E ancora: Lea Garofalo, 35 anni, testimone di giustizia. Vittima della ‘ndrangheta. Dal 2002 decise di testimoniare sulle faide interne tra la sua famiglia e quella del suo ex compagno Carlo Cosco (Petilia Policastro, 24 aprile 1974- Milano, 24 novembre 2009). Don Giuseppe “Peppe” Diana, 35 anni, presbitero. Insegnante. Attivista per la legalità. E scout. Assassinato dalla camorra per il suo impegno antimafia speso prevalentemente tra i giovanissimi nella roccaforte dei casalesi. (Casal di Principe, 4 luglio 1958- Casal di Principe, 19 marzo 1994). Renata Fonte (Nardò, 10 marzo 1951- Nardò, 31 marzo 1984), esponente politico. Prima donna nel 1982 ad assumere la carica di assessora alla cultura e alla pubblica istruzione. Vittima di mafia per aver denunciato la speculazione edilizia che stava interessando l’area di Porto Selvaggio.

La “colpa”

Nella lista dei martiri anti-mafia compaiono anche Bruno Caccia, 66 anni. Magistrato ucciso dalla ‘ndrangheta. Mentre ricopriva l’incarico di procuratore capo della Repubblica a Torino (Cuneo, 16 novembre 1917- Torino, 26 giugno 1983).

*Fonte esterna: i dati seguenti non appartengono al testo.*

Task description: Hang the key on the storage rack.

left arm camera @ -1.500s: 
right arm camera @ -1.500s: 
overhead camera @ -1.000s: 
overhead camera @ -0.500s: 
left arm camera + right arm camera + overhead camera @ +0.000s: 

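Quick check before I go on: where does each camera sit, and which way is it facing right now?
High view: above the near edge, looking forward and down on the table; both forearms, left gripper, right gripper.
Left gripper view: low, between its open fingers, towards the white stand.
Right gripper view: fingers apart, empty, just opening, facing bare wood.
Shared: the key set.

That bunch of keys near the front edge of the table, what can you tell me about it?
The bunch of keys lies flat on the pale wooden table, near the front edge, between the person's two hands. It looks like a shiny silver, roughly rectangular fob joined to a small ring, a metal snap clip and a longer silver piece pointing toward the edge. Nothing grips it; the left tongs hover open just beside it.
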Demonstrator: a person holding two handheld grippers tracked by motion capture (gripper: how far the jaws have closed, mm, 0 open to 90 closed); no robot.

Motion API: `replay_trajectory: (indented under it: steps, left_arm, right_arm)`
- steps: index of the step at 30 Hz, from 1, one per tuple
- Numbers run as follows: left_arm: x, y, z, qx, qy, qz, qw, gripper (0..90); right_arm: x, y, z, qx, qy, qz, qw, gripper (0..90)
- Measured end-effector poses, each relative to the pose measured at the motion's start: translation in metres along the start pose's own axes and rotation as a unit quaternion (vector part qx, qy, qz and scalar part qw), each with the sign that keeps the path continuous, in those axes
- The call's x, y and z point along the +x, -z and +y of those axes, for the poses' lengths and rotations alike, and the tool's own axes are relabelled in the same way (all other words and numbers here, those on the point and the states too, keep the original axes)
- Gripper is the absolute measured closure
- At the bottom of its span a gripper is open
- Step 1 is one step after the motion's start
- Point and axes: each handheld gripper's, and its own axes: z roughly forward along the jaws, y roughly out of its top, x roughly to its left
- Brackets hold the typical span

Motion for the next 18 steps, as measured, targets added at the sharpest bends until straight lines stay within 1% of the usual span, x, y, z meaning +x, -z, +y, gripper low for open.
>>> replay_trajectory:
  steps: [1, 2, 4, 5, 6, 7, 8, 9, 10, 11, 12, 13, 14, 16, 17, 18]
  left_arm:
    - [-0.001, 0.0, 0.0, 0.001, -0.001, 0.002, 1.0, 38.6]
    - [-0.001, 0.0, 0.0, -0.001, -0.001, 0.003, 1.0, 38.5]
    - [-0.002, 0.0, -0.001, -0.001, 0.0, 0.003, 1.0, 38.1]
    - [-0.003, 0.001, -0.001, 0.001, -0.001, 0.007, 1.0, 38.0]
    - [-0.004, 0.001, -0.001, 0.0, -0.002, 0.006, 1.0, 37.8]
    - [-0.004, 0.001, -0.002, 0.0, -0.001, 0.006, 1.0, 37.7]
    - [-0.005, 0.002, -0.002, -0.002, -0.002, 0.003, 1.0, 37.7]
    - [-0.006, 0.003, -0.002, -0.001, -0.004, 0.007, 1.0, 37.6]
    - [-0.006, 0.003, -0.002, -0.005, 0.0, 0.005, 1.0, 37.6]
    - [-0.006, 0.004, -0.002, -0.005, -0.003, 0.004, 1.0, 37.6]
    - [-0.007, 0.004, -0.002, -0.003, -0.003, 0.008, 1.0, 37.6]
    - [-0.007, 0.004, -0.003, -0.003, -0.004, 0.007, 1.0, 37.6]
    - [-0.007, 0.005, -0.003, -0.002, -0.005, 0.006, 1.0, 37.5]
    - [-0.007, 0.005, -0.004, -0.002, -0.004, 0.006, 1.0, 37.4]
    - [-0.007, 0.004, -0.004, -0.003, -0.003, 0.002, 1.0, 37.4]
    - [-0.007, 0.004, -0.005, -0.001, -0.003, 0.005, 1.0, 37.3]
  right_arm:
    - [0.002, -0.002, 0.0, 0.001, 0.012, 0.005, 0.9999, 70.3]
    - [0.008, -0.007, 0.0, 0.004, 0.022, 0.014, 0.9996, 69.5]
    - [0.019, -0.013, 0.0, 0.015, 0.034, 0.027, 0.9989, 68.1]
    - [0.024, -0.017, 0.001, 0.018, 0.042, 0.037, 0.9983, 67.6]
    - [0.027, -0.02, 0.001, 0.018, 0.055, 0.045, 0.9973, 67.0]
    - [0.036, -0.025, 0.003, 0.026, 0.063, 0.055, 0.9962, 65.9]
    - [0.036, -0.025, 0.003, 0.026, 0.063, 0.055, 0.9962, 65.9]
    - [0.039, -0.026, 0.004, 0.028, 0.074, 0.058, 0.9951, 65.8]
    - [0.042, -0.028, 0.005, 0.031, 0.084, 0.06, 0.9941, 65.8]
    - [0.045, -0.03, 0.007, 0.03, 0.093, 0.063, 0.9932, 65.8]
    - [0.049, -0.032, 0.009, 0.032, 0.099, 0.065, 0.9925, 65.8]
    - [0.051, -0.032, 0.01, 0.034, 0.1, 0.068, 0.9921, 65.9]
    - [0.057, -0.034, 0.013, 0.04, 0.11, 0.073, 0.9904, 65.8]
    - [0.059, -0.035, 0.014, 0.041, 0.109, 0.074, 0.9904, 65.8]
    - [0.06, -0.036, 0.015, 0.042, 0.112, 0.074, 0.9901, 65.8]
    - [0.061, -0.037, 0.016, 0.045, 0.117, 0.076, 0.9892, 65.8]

Gelsomina Verde, 22 anni, torturata e uccisa dalla camorra. Dopo le sevizie il corpo venne dato alle fiamme all’interno della sua auto. Estranea agli ambienti criminali lavorava come operaia in una fabbrica di pelletteria. E nel tempo libero si occupava di volontariato. La sua “colpa” era quella di essere stata legata sentimentalmente per un breve periodo, molti mesi prima di essere uccisa, con Gennaro Notturno. Che faceva parte del cosiddetto clan degli scissionisti di Secondigliano (Napoli, 5 dicembre 1982- Napoli, 21 novembre 2004). La “Spoon river” della Sapienza culmina in Giovanni Falcone e Paolo Borsellino. Magistrati, assassinati dalla mafia nel maggio e nel luglio del 1992 (Palermo, 18 maggio 1939- Palermo, 23 maggio 1992) (Palermo, 19 gennaio 1940 – Palermo, 19 luglio 1992). Dopo il loro tragico martirio San Giovanni Paolo lanciò l’anatema contro la mafia. II 9 maggio 1993 nella Valle dei Templi di Agrigento: “Dio ha detto non uccidere! Non può l’uomo, qualsiasi umana agglomerazione, mafia, non può cambiare e calpestare questo diritto santissimo di Dio”.